At the other side of the bed the embers of a small fire settled deeper into their own grey ash. Tomorrow would see the last of the coal she had bought. Why bother with visiting the herb woman? Callista let the sob fall quietly from her lips, dropping her head into her hands. Why bother about medicine when she could not feed her mother or keep her warm, why not just let it all go the way it would in the end?
‘Callista, Callista child, don’t cry.’
‘I… I wasn’t crying. Mother.’ Lifting her head Callista brushed her eyes with a finger.
‘Nor must you speak an untruth even when it is kindly meant. Your father taught that lying was not a quality to be admired, especially not in a wood nymph.’
It had been so long since she had been called that, so long since her father had left them. The pain of it rising now like a living thing inside her, Callista caught at the wasted hand, pressing it to her cheek.
‘Why, Mother?’ she whispered brokenly. ‘Why did it happen, why did my father take his own life?’
There had been many times in the long years of widowhood when she had known this question must be answered yet each time she had put it off; but now, looking at the pale unhappy face of the daughter she cherished, Ruth Sanford realised it could be put off no longer. She had never spoken of suicide, telling her daughter only that her father had died. But others in Trowes Court had spoken of it. On the day of the funeral they had gathered in their groups, women holding babies on their hips or infants in their arms, while one hand covered the eyes of older children, trying to keep them from seeing the spectacle of a coffin being passed from a window down a ladder to ground level, then carried not through a gate but over the wall to the waiting handcart and taken to be laid beyond the boundary of sanctified ground. Such had been the burying of Jason Sanford… a man guilty only of falling in love.
‘He did not intend to hurt you, my love.’ Ruth spoke quietly. ‘He did not want to hurt either of us.’
‘Then why?’
There was pain and heartache in that question, the same pain and heartache she had felt whenever it arose in her own heart. Ruth touched the shining
black hair.
‘I cannot expect you will understand,’ she said, ‘and will not blame you but I believe your father ended his life so we could live ours in peace. It began long before you were born. Jason and I met at the Spring Fair; he was handsome with hair and eyes the same colour as your own and when he smiled it seemed you saw a glimpse of heaven. We spent the rest of that evening just walking about the fairground though I heard and saw nothing other than the tall figure walking beside me. Over the weeks…’A cough rattling up from her lungs took the words from her mouth and the hand stroking the ebony hair fell to rest on the sheets.
‘No more, Mother…’
‘No!’ Eyes fever bright, Ruth fought for breath. ‘No, it… it must be told now. We should not have met again, I think deep down we both knew that; but something drew us to each other, something too strong to be denied. It was wrong, wrong to love each other. I tried… I tried to stop when Jason told me…’
The terrible cough rising again had Callista reach for the glass of water beside the bed. ‘Please,’ she said as her mother sipped, ‘please rest now, I don’t need to hear any more.’ But even as the glass was returned to the table the weak voice was speaking again.

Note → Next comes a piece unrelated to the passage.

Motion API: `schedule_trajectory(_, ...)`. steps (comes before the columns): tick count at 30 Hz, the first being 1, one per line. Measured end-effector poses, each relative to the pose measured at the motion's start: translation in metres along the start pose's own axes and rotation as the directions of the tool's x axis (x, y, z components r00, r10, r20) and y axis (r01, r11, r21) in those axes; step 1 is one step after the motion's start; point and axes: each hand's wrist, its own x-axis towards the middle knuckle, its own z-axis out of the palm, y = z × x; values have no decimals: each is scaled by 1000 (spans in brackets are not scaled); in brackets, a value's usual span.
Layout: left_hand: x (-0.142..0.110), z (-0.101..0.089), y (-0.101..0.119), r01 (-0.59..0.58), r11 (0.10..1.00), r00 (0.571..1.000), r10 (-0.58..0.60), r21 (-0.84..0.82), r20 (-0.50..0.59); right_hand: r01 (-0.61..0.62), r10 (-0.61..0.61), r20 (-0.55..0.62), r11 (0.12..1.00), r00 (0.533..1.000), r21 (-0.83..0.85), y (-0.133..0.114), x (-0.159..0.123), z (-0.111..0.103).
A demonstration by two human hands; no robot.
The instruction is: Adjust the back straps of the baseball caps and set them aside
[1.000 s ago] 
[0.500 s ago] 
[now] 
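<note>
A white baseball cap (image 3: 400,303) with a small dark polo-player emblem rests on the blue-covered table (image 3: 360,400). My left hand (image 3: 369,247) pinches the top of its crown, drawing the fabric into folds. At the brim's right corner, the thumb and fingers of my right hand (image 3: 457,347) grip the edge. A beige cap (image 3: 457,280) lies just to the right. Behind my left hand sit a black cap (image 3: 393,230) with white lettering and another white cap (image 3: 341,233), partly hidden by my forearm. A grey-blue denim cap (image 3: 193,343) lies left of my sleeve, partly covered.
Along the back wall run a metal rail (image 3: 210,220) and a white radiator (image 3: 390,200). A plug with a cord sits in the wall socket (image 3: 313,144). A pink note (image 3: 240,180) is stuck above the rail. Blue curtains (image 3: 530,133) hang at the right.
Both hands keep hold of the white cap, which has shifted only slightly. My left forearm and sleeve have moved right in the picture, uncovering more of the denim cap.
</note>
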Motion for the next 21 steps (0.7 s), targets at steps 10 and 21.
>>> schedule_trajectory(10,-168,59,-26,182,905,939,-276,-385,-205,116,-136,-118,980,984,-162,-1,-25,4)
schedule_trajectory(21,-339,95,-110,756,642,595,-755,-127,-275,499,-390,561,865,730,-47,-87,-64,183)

‘Your father told me… he… he was engaged to be married. I felt as if my world had shattered into a thousand tiny pieces; I ran from him, keeping to the house where I was in service, not stepping beyond its doors. My days were a blur and my nights long stretches of heartbreak. Then two weeks later I was sent to fetch cottons from the town and on my return found Jason standing at the gates. He had been there every evening since our parting, he looked so… so drawn and tired but when he took me in his arms we both felt life return to our hearts. It was then we knew we could not live without each other. It was decided he would tell his fiancée, ask her forgiveness and we would be married. But it was not so easy as he had made it seem. Julia Montroy would not release him from his pledge; she said she would see to it he lost his position as private tutor. If that happened he would be without a penny so we continued as before except our love deepened with the weeks until each separation became a torment.